#### What to work on:
Word for word, transcribe the data below from the line with "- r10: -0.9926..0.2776" to the line with "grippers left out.", keeping both of those lines.

#### Exercise materials:
◆ ◆ ◆ ◆

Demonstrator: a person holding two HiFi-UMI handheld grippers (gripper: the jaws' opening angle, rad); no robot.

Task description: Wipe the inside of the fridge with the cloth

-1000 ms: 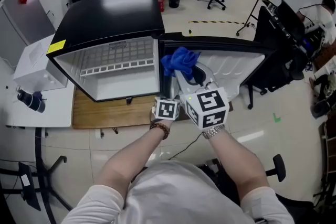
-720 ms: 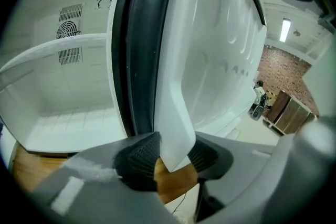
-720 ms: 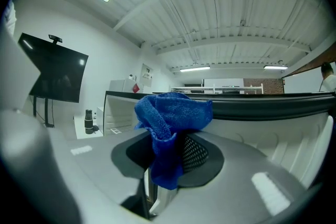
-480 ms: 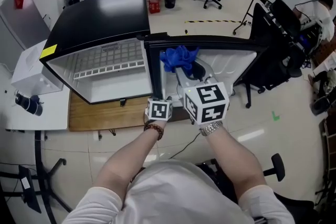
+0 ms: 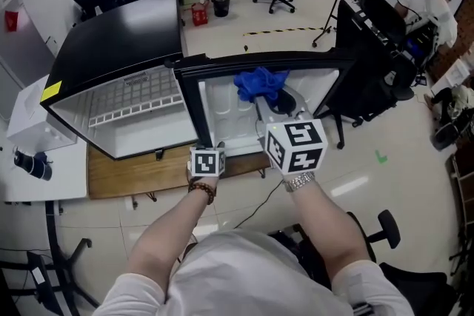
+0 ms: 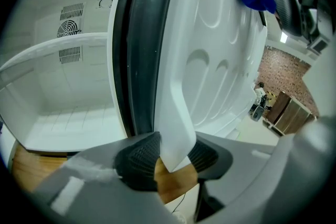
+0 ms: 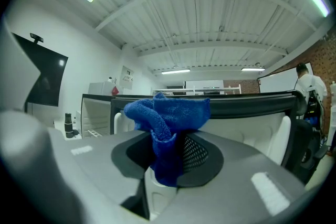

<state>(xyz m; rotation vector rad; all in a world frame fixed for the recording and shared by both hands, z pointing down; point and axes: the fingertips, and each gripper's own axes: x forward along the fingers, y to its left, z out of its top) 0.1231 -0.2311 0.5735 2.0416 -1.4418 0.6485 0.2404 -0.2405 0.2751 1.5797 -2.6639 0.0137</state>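
Note:
A small black fridge (image 5: 118, 41) stands open on a wooden board, its white inside and wire shelf (image 5: 137, 103) in the head view. Its door (image 5: 318, 89) swings out to the right. My left gripper (image 5: 215, 147) sits at the door's lower corner. Its jaws have just been closing, and they are shut on the white liner edge (image 6: 173, 113), with the pads of the left gripper (image 6: 173, 157) pressing on both sides. My right gripper (image 5: 268, 101) is shut on a bunched blue cloth (image 5: 259, 83) beside the door's inner face. The cloth (image 7: 168, 118) hangs between the right gripper (image 7: 168, 160) pads.
A wooden board (image 5: 129, 168) lies under the fridge. A white box (image 5: 29, 122) stands to its left. A black chair (image 5: 370, 48) is just behind the open door and a chair base (image 5: 385, 227) at the lower right. A person (image 5: 437, 0) is far right.
The head view has swung, so the fridge sits further left. My right gripper has carried the cloth rightwards along the door. The left gripper stays at the door's lower corner.

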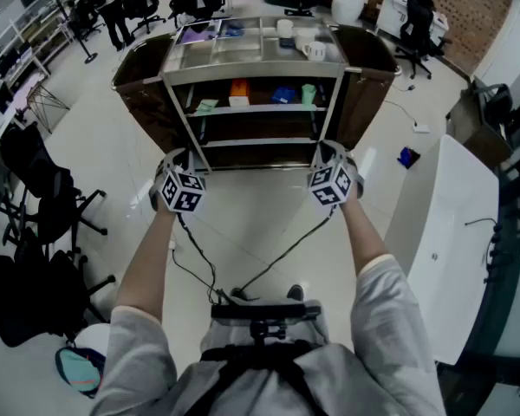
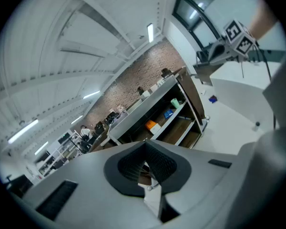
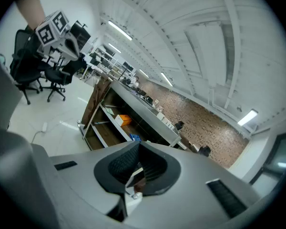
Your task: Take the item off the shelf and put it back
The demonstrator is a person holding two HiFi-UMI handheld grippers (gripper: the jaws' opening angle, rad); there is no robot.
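Note:
A metal shelf cart (image 1: 260, 69) stands on the floor ahead of me. Its upper shelf carries an orange box (image 1: 239, 88), a blue item (image 1: 283, 94), a green cup (image 1: 308, 94) and a flat green item (image 1: 206, 106). I hold both grippers up short of the cart, apart from it. My left gripper (image 1: 180, 180) is shut and empty, its pads (image 2: 155, 163) closed together. My right gripper (image 1: 332, 176) is likewise shut on nothing, with its pads (image 3: 121, 165) meeting. The orange box (image 2: 151, 124) shows in the left gripper view, and the same orange box (image 3: 125, 119) in the right gripper view.
White mugs (image 1: 314, 51) and a purple item (image 1: 195, 35) sit on the cart's top. Black office chairs (image 1: 43, 198) stand at the left, a white table (image 1: 451, 232) at the right. A small blue object (image 1: 407, 156) lies on the floor. Cables (image 1: 195, 263) hang from both grippers.

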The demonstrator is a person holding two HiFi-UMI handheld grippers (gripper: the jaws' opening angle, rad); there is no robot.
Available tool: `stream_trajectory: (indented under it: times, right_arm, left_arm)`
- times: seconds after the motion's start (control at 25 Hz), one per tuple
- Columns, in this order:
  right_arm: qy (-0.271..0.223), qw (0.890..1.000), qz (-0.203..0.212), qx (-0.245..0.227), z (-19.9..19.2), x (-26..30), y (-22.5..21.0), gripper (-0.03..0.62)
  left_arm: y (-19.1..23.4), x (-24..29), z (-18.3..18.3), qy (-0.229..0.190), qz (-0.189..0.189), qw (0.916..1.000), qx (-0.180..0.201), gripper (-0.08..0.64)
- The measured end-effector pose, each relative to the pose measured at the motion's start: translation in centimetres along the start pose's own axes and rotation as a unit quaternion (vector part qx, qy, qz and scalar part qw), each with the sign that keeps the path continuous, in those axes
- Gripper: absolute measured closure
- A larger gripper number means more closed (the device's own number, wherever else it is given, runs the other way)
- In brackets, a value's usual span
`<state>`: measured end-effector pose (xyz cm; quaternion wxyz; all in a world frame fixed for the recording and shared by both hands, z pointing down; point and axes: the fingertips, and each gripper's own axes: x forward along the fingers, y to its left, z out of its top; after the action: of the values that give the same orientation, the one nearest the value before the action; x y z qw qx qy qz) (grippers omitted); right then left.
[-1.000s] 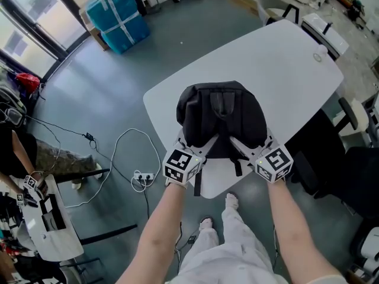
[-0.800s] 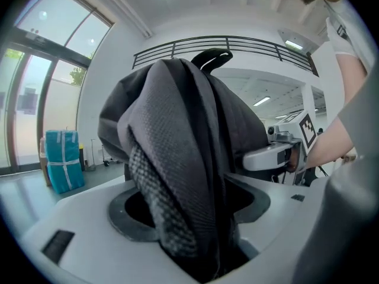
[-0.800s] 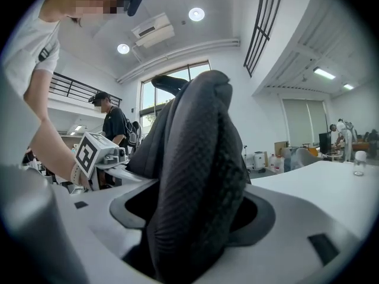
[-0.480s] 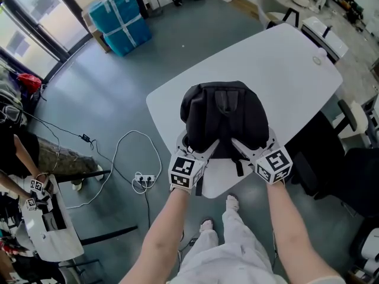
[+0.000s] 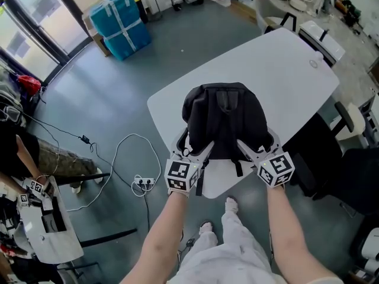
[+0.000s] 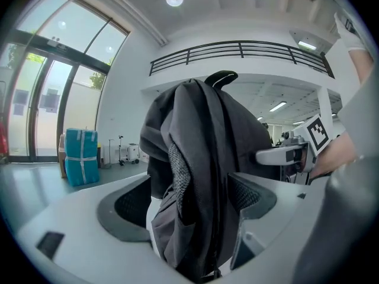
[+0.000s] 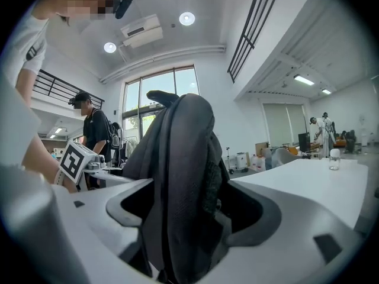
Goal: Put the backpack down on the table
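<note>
Backpack (image 5: 224,120) was stood on table (image 5: 284,64) | left gripper (image 5: 195,144), right gripper (image 5: 256,144): jaws were being opened, backpack fabric between them, unclamped.

One black backpack (image 5: 225,120), one white bench (image 5: 284,64), two tongs, the left tongs (image 5: 192,144) and the right tongs (image 5: 256,144), each opening with backpack fabric between its jaws, one teal wrapped bundle (image 5: 120,21) and one power strip (image 5: 144,179) on the floor
</note>
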<state>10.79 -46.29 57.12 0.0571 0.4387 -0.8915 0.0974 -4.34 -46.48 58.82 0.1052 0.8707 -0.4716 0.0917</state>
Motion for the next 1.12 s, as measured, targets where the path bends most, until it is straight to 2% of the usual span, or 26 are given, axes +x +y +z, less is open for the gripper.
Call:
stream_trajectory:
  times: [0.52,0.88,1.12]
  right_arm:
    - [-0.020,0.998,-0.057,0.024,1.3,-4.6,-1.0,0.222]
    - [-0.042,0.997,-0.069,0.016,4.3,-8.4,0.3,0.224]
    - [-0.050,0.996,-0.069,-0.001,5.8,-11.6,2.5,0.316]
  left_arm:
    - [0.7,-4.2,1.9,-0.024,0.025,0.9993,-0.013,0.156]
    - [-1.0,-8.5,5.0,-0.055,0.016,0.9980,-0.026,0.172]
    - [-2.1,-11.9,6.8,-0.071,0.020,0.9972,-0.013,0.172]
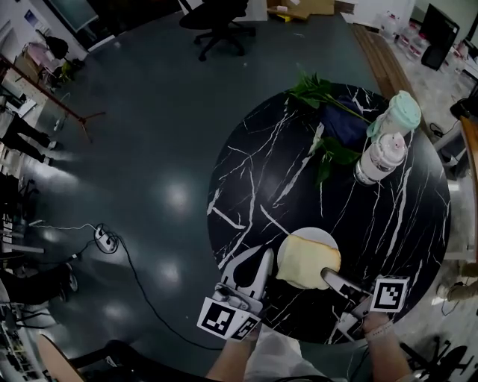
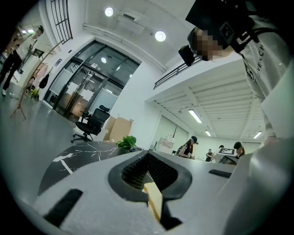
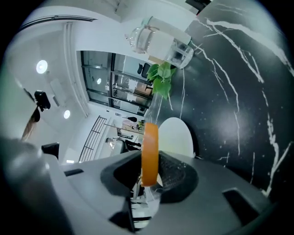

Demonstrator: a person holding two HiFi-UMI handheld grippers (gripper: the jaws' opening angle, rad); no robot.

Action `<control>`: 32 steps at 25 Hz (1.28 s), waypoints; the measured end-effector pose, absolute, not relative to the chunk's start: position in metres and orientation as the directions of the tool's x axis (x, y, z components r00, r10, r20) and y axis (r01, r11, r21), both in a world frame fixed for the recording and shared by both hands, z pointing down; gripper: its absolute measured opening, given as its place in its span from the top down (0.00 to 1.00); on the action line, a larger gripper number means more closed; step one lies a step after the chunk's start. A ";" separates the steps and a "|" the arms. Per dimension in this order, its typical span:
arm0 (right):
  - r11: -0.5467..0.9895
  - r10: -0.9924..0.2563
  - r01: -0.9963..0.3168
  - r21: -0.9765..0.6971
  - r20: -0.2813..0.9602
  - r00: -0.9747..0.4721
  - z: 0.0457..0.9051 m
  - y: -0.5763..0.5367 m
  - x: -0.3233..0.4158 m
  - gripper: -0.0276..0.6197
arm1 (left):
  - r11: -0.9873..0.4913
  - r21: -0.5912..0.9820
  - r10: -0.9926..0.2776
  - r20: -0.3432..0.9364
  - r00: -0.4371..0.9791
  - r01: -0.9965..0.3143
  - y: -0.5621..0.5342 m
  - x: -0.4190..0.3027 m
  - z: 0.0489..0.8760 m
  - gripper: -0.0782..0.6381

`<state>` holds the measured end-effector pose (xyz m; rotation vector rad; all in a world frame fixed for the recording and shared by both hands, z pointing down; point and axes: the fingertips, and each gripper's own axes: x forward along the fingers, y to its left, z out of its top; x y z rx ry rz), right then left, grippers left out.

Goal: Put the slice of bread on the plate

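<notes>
A pale yellow slice of bread [image 1: 306, 261] with an orange crust hangs over the near part of the white plate [image 1: 312, 234] on the round black marble table [image 1: 254, 171]. My right gripper [image 1: 326, 274] is shut on its near right corner. In the right gripper view the crust [image 3: 149, 151] stands edge-on between the pads [image 3: 172, 172], with the plate [image 3: 177, 135] just beyond. My left gripper [image 1: 260, 258] is at the slice's left edge. In the left gripper view, a pale strip of bread [image 2: 154, 199] is pinched in its gripper [image 2: 149, 183]. Whether the slice touches the plate is unclear.
At the table's far right stand a jar with a mint lid [image 1: 399, 112] and a white bottle [image 1: 381, 155], next to green leaves [image 1: 321, 93] and a dark blue cloth [image 1: 345, 123]. An office chair [image 1: 216, 22] and a floor cable with a power strip [image 1: 104, 239] lie off the table.
</notes>
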<state>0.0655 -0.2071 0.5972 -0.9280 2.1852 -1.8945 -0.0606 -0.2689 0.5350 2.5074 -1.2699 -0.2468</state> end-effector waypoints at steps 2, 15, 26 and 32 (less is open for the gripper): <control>0.033 -0.497 -0.420 -0.907 0.350 -0.794 0.603 -0.209 0.068 0.81 | -0.551 0.362 -0.809 -0.011 0.588 -0.752 -0.269 -0.062 0.535 0.88; 0.308 -0.550 -0.852 -0.424 0.651 -0.523 0.616 -0.221 0.089 0.64 | -0.549 0.369 -0.812 -0.023 0.583 -0.750 -0.263 -0.066 0.528 0.88; 0.430 -0.658 -0.869 -0.243 0.575 -0.486 0.576 -0.211 0.088 0.62 | -0.571 0.358 -0.798 -0.031 0.602 -0.739 -0.242 -0.056 0.516 0.88; 0.451 -0.667 -0.854 -0.258 0.538 -0.515 0.550 -0.187 0.084 0.64 | -0.584 0.360 -0.788 -0.033 0.615 -0.728 -0.215 -0.046 0.504 0.88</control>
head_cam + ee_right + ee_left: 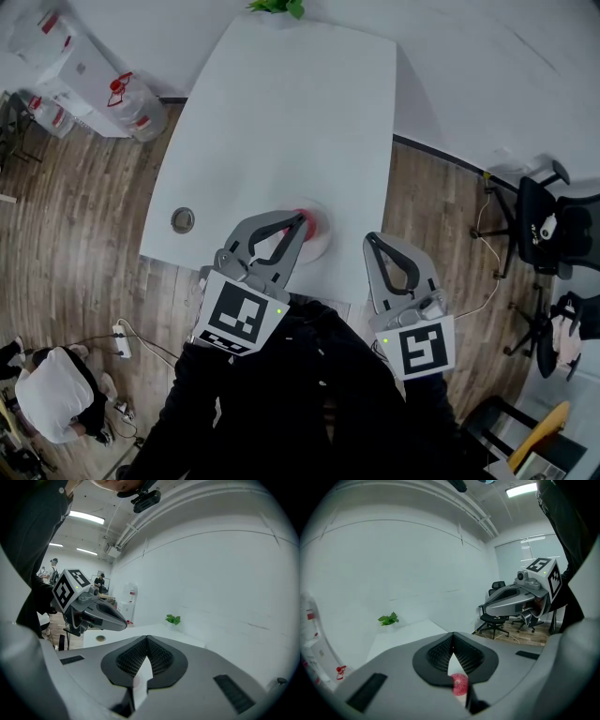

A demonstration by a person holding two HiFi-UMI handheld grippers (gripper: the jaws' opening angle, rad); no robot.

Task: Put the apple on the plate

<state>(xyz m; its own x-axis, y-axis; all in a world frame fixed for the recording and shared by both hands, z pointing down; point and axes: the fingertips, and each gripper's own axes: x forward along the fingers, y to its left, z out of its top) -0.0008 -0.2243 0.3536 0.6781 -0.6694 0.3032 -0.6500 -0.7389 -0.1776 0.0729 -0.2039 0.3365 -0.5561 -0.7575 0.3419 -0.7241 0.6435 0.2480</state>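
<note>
A red apple (307, 218) rests on a white plate (323, 242) near the front edge of the white table (281, 112). My left gripper (300, 218) hangs over the plate and hides most of the apple. Its jaws are shut with nothing between them. In the left gripper view the apple (460, 685) shows through the gap behind the closed tips of the left gripper (453, 633). My right gripper (371, 239) hovers at the table's front right corner, beside the plate. It is shut and empty, and in the right gripper view its tips (147, 637) meet.
A round cable grommet (183, 219) sits in the table at the front left. A green plant (277, 7) stands at the far end. Water bottles (131, 101) stand on the floor at left, office chairs (548, 230) at right. A person (52, 394) crouches at lower left.
</note>
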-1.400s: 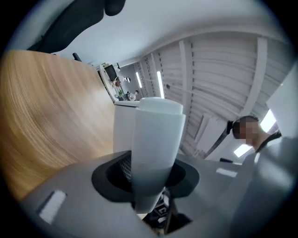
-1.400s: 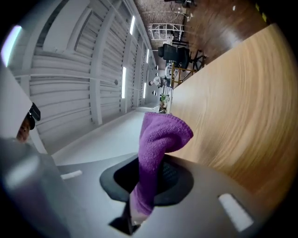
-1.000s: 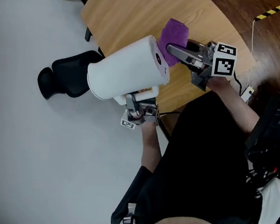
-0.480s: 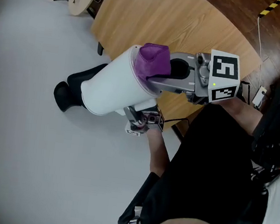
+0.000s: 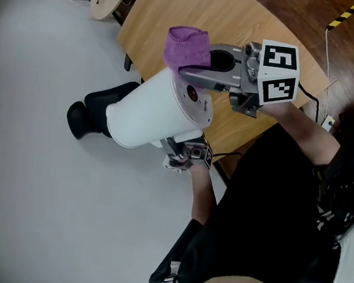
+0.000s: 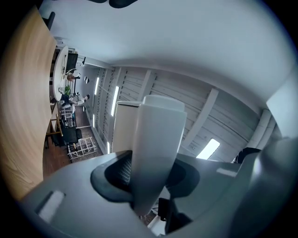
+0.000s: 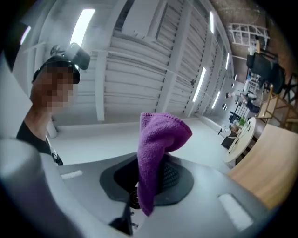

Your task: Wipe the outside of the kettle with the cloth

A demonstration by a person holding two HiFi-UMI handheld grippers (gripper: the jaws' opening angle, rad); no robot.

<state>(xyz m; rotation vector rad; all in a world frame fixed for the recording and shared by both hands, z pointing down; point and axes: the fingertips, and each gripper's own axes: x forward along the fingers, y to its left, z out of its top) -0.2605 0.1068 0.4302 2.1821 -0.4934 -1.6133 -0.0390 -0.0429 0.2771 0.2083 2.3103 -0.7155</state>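
Kettle hangs tilted in the air beside the table. Left gripper is clamped on its handle, jaws just eased a touch wider. Right gripper pinches the purple cloth by the kettle's raised end. Wiping step, probably. Next: press the cloth on and drag it along the wall.

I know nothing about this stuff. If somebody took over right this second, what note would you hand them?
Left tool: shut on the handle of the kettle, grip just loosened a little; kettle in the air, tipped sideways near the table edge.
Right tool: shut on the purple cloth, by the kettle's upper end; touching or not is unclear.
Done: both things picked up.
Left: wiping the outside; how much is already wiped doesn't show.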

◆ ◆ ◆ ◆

#### Answer below:
  - r10: -0.9926..0.2776
  - r20: -0.3432..0.9364
  - r00: -0.4371..0.9791
  - r01: -0.9965..0.3143
  - y: -0.5621..0.5342 m
  - x: -0.4190..0.3027 m
  - z: 0.0489..0.8760 m
  - gripper: -0.0782..0.6381

`<state>` holds the measured end-effector pose (xyz m; rotation vector rad; all in a world frame fixed for the recording and shared by both hands, z pointing down; point and axes: the fingertips, and each gripper's own axes: x forward along the fingers, y to its left, z out of its top; x y z rx ry rz), right then left, grippers left out.

Work on the exercise is finished.